Monday, February 1, 2010

response to the word

from my sermon on 1/31/10 from Luke 4:21-30

Little towns want to be proud of our native sons and dughters. If you travel on HWy 84 around Littlefield, Tx, where I grew up, you will see a big billboard that says, "Home of Waylon Jennings." I remember the 4th of July when he and Willie Nelson played a free outdoor concert at the fair grounds. People would say, "He's from here, you know."

Can you see a billboard outside of Nazareth? "Home of Jesus: Preacher, Teacher, Healer." When he got up to read in the synagogue, "the Spirit of the Lord is upon me, because he has anointed me to preach good news to the poor, release to the captives, recovery of sight to the blind, to see the oppressed free, and to proclaim the year of the Lord," can you hear the people say, "He reads well." When he says, "Today this scripture has been fulfilled in your hearing," they say, "He preaches mighty fine too." They probably go on to say, "He did some healings among those fishermen in Capernahum. I bet he does something really special here among his hometown folks."

What did Jesus say? He is not going to do any miracles here? How dare he! I remember him as a 12 year old little boy, staying behind in the Temple. He always was a smarty-pants! And his parents, Mary and Joseph, were they even married when he was born?

You see how quickly the crowd can turn against one like Jesus. It didn't help that he pointed out their faults to them. Don't you just love it when your children come home and show you how far you have fallen from the straight and narrow? "Daddy, you told us to obey the law, so how come you have a radar detectory on the dashboard? Mommy, you said you want us to be religious, so how come we don't go to church like my friends do?"

It doesn't help if you use scripture to back up our barbs. I can hear Jesus say, "Look it up in your Bibles, I Kings 17 where Elijah stayed with a foreign widow and her son during the famine, not one from the Hebrew faith. And look it up in II Kings 5 where Elisha healed the foreign military leader Naaman from his leprosy and not one of the Jews." The hometown crowd really doesn't like this. "Is he saying that God loves outsiders as much as insiders, Gentiles as much as Jews?" "Don't quote the Bible at us Jesus; we already know what we believe!"
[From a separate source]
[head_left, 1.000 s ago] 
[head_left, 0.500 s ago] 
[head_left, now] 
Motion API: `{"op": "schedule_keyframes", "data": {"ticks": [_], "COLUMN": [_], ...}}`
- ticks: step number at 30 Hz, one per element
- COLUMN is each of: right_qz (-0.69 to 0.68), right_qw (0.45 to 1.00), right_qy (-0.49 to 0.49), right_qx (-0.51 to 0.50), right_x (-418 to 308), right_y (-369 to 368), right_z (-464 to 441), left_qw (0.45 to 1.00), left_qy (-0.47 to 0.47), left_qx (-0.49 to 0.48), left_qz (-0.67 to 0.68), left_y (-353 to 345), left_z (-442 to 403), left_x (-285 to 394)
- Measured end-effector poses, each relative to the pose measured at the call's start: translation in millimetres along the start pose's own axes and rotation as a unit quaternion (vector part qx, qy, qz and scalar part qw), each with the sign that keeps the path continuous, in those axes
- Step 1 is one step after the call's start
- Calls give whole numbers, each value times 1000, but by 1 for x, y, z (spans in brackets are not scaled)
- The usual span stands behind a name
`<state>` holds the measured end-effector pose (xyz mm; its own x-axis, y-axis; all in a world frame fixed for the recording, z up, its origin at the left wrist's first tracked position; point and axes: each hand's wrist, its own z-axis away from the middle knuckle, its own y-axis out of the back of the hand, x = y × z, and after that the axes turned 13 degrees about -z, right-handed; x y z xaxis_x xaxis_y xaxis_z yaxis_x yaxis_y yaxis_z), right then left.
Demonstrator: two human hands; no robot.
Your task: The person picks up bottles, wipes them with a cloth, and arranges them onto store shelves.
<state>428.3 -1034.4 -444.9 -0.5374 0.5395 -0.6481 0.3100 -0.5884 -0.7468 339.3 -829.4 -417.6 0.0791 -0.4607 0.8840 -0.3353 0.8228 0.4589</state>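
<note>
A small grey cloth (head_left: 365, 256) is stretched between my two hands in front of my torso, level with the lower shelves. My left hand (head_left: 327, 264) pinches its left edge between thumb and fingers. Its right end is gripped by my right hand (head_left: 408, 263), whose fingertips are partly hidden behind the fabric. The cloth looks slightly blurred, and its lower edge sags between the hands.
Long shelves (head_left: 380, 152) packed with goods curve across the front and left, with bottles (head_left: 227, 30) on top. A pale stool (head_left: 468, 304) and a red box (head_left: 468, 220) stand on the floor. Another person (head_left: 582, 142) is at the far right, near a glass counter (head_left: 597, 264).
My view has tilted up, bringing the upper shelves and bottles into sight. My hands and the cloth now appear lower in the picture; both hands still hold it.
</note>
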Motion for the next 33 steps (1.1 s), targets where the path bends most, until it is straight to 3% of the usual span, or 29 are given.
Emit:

In today's terms we might sing with the Austin Lounge Lizards:
I know you smoke, I know you drink that brew,
I just can't abide a sinner like you.
You know God can't either, I know it's true,
That Jesus loves me, but he can't stand you.

But Jesus is totally free of his family's demands or his little town's expectations. He doesn't try to please them. He lives to please his heavenly Father. I wonder if we do.

MMPI stands for the Minnesota Multiphasic Personality Inventory. It is the gold standard of diagnostics in psychology. In laymen's terms there are scales like nurturing, need for approval, conflict avoidance. On a scale of 1-100, where do you think pastors fall? We are in the high 90's in all of these categories. We are infected with terminal niceness. How hard it is for us to preach the hard truth.

One of my faith heroes is Thomas Merton, a contemplative monk who lived most of his life in silence and prayer. He did preach some out of his deep relationship with Christ. Once during the Civil Rights days he was preaching in the deep South, on one of these passages like that before today, about preaching good news to the poor and release to the captives. A man got up in the Catholic service and shouted, "I didn't come here to listen to this s..." You will have to supply the final word. No one has ever done that to me.

Have you had a response to the Word that strong? One of my ladies in San Saba said that from time to time she needed to have her toes stepped on. Do you remember a sermon like that? I don't remember many sermons, but I do one from seminary chapel. It didn't come from one of the professors of preaching, one of those with thundering theology and oratory gifts. It came from one of the history professors. It was pretty dry and in a monotone. The passage was one of those challenging ones where Jesus asks us to count the cost as we go out to spread the gospel, not to take extra food or clothes and to depend upon God. This professor said, "We really don't practice this. We fall short of what Jesus asks." You could have heard a pin drop. The truth had been spoken in our midst.

We didn't take him outside and throw him off a cliff. You know you can have death by stoning by throwing stones at someone or by throwing someone onto stones. How did Jesus get out of the angry crowd? He had more work to do. He wanted to keep spreading the word that God's love was for everybody, especially the one we think is most unlikely. He is still walking into our midst with the same challenge.

I really don't wake up on Sunday mornings with the intent of alienating a lot of people. You like it when I close the sermon, "this is the good news I have to share with you today." The good news may at first be bad news of confrontation to us before it is good news again. The good news is that Jesus won't stop until we understand all are loved by Him. Who might we be excluding? What will be our response? This is the Word of the Lord. Thanks be to God.